=== Task to carry out ===
The reply must consist of the complete listing, reproduced exactly, with no images included.

=== Source data ===
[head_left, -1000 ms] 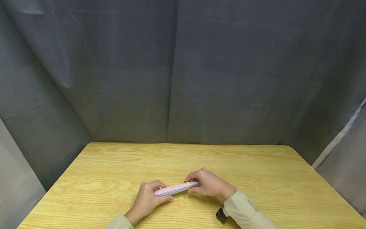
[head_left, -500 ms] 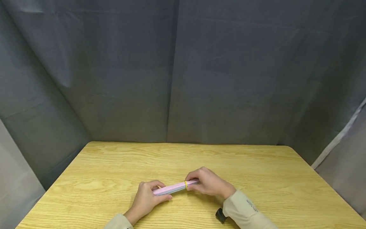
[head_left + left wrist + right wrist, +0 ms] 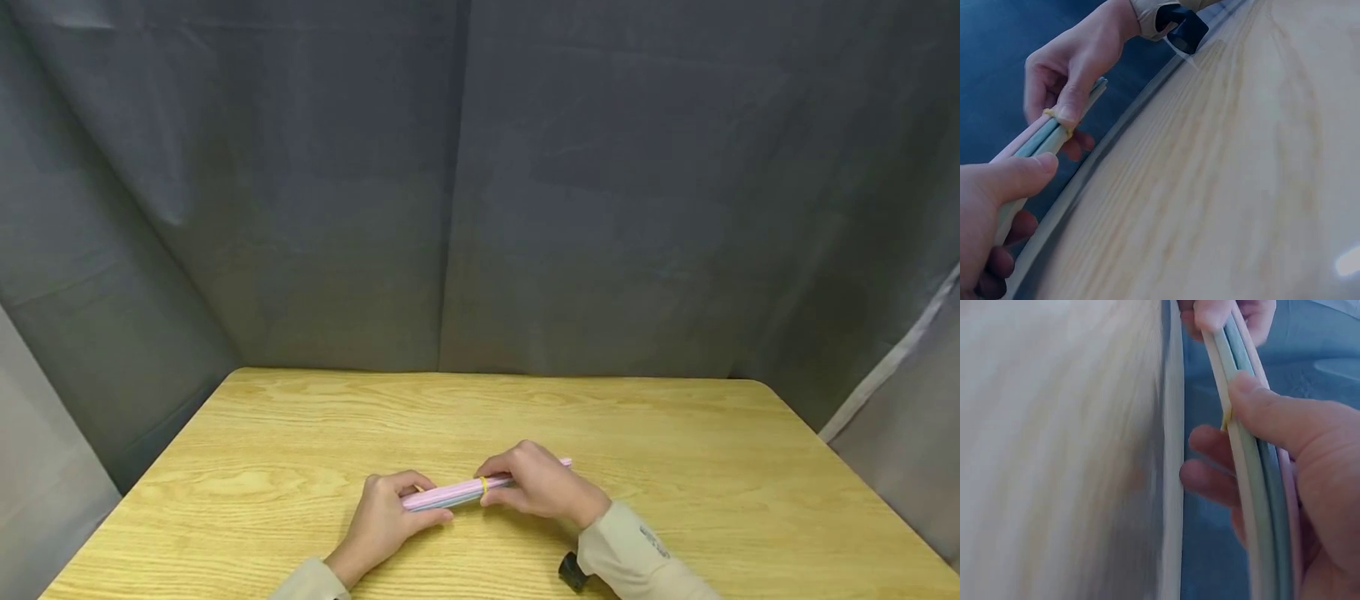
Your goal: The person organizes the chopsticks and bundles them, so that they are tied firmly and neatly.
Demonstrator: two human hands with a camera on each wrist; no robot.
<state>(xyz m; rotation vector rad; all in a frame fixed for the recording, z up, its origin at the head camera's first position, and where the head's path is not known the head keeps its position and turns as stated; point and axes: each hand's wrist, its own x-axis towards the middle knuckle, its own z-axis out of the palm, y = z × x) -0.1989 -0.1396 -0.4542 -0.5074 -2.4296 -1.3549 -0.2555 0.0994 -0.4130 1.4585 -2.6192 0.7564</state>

=== Expected answer ===
[head_left, -1000 ms] 
[head_left, -500 ms] 
[head_left + left wrist + right wrist, +0 ms] 
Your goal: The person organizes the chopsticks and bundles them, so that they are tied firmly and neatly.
Demonstrator: two human hands with a camera on each wrist; no robot.
<state>(xyz m; rotation vector rad; all in a frame fixed for the recording, z up, its origin at the head camera's first position, and where the head's path is not known the head keeps its position and turns as stated; point and axes: each hand's wrist, its own x-axis towards the middle knuckle, its own z-axis out of the palm, y = z × x) -0.1989 -0.1396 -0.4542 -0.5074 -2.4296 -1.3549 -0.2555 0.0994 -0.4130 1.4585 -2.6192 0.7564</state>

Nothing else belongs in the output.